Our plugging protagonist champions a prevention-first approach, as he explains with a simple analogy: “If your bathtub is flooding and it's leaking water all over the floor, it's great to go get a towel to help clean it up - but wouldn't you wanna turn the water off first?”
As the foundation grows, Curtis's focus shifts toward building something bigger than himself. What drives him isn't personal recognition but human impact. “The people that are impacted by the work that we're doing, the appreciation of the landowners, the collaboration with the regulatory agencies, that for me is really the driver,” he explains. “It's been an honour of a lifetime to be able to do this work.”

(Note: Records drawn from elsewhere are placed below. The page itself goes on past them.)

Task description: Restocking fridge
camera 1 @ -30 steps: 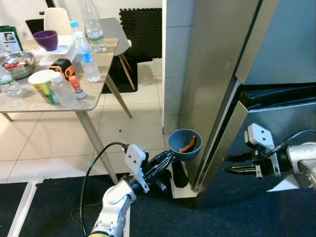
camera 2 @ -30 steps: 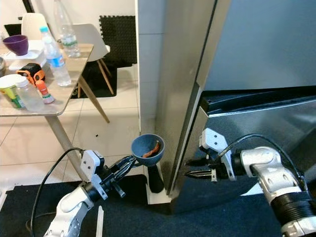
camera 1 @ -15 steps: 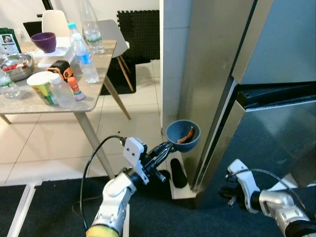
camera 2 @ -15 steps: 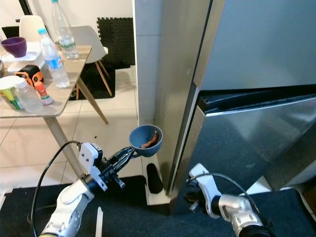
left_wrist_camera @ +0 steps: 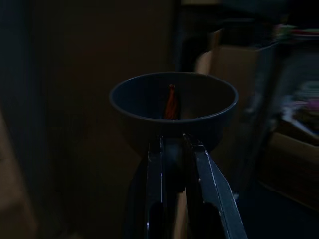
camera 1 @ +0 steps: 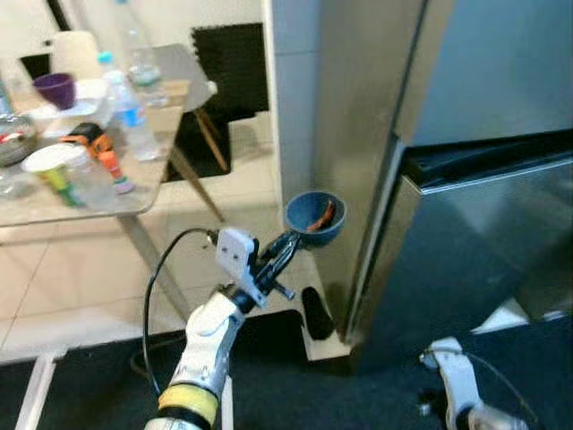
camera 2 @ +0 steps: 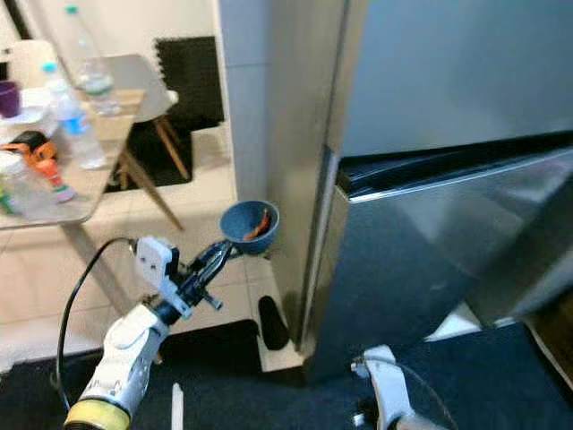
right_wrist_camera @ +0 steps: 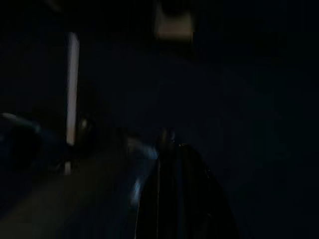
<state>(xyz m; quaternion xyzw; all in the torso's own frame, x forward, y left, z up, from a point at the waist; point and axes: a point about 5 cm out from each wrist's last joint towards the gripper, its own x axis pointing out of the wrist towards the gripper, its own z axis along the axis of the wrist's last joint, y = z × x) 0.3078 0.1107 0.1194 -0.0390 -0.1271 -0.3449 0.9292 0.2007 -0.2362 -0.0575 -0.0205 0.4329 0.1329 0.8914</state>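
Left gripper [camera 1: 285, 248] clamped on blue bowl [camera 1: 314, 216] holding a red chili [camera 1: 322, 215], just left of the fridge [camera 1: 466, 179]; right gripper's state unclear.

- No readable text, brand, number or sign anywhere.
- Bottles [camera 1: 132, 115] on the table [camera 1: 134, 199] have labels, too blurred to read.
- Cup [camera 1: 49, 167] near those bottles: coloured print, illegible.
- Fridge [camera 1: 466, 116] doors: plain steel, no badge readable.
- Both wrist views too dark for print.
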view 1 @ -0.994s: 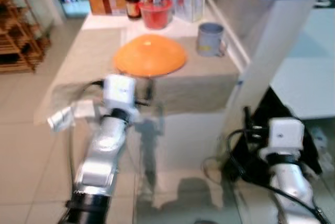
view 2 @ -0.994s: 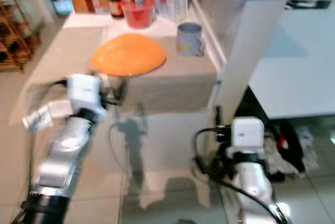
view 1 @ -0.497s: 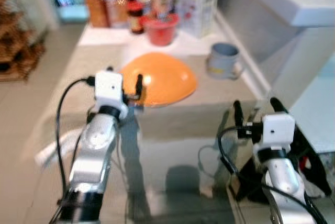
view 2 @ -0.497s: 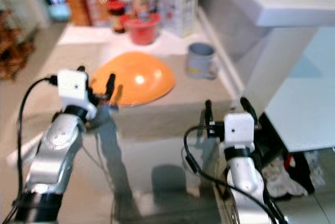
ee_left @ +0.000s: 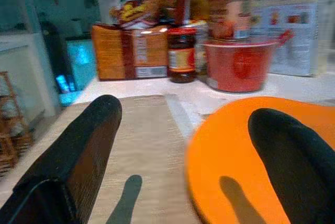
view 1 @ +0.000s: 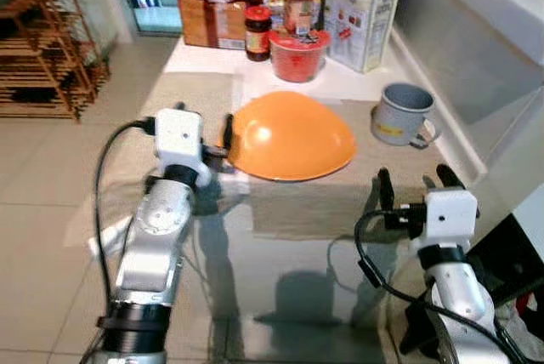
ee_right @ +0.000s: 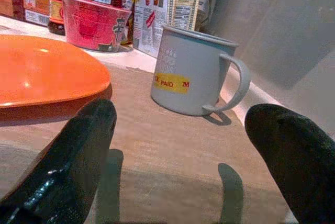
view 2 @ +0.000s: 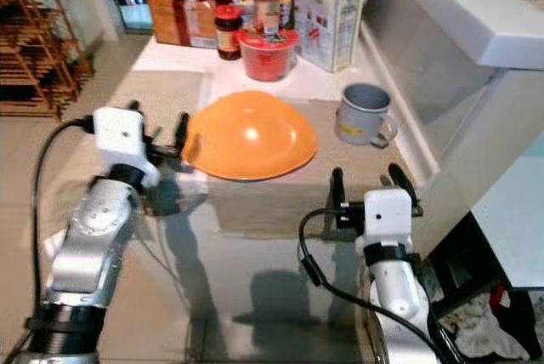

He hopes his team will continue the work long after he's gone, creating systems and partnerships that outlast any individual founder. The foundation's playful “Plug, Baby, Plug” campaign captures their pragmatic spirit, demonstrating that fixing problems matters more than fixing blame.
His message remains characteristically humble: “If some knucklehead from Montana can be inspired to take action, you know then anybody can make a difference.” But for this man, the real measure of success goes deeper. “It's not about the wells, The Well Done Foundation plugs. It's the people who hopefully we inspire.”
Curtis Shuck trusted his conscience over convenience that night on the Montana freeway. Six years later, 60 plugged wells prove that childhood lessons about cleaning up messes aren't just moral imperatives: they're climate solutions.